About this exercise = Up to and including the line that contains "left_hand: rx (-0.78", return every line from the start of the data, unchanged.

+++

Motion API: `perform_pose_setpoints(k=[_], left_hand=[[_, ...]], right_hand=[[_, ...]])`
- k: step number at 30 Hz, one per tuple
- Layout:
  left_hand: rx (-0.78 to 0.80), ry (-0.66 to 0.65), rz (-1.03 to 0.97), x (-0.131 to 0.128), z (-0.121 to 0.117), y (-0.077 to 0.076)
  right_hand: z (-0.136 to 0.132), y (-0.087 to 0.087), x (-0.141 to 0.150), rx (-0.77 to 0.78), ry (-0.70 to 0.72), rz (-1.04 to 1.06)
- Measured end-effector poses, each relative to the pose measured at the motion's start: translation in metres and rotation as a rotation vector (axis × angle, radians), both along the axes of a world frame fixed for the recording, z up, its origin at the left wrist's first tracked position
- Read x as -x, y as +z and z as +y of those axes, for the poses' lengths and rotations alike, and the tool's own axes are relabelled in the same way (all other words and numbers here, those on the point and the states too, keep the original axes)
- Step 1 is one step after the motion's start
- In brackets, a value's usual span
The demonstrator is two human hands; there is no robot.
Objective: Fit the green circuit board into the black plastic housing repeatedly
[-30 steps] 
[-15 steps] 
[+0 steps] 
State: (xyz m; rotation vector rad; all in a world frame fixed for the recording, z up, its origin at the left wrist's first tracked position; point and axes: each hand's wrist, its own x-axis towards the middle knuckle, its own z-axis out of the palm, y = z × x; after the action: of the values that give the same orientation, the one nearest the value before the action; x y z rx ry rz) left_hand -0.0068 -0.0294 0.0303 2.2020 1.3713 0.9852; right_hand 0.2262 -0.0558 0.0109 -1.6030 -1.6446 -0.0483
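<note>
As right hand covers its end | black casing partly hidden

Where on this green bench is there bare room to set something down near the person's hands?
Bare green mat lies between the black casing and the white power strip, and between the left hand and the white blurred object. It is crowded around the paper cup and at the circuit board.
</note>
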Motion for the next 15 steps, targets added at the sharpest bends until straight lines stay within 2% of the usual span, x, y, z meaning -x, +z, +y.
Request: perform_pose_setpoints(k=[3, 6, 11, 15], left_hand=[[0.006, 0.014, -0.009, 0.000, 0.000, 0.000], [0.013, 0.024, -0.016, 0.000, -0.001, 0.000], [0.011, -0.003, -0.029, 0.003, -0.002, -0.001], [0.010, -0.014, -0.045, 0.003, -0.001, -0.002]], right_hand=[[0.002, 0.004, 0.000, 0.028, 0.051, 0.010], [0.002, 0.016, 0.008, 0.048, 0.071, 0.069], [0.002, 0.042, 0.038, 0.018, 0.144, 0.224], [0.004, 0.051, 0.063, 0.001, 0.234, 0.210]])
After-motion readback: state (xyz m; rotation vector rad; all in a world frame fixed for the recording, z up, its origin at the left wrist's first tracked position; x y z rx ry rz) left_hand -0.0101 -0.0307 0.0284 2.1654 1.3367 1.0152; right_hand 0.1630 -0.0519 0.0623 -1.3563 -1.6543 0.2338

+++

Response area =
Motion API: `perform_pose_setpoints(k=[_], left_hand=[[_, ...]], right_hand=[[_, ...]])`
- k: step number at 30 Hz, one per tuple
- Layout:
  left_hand: rx (-0.78 to 0.80), ry (-0.66 to 0.65), rz (-1.03 to 0.97), x (-0.131 to 0.128), z (-0.121 to 0.117), y (-0.077 to 0.076)

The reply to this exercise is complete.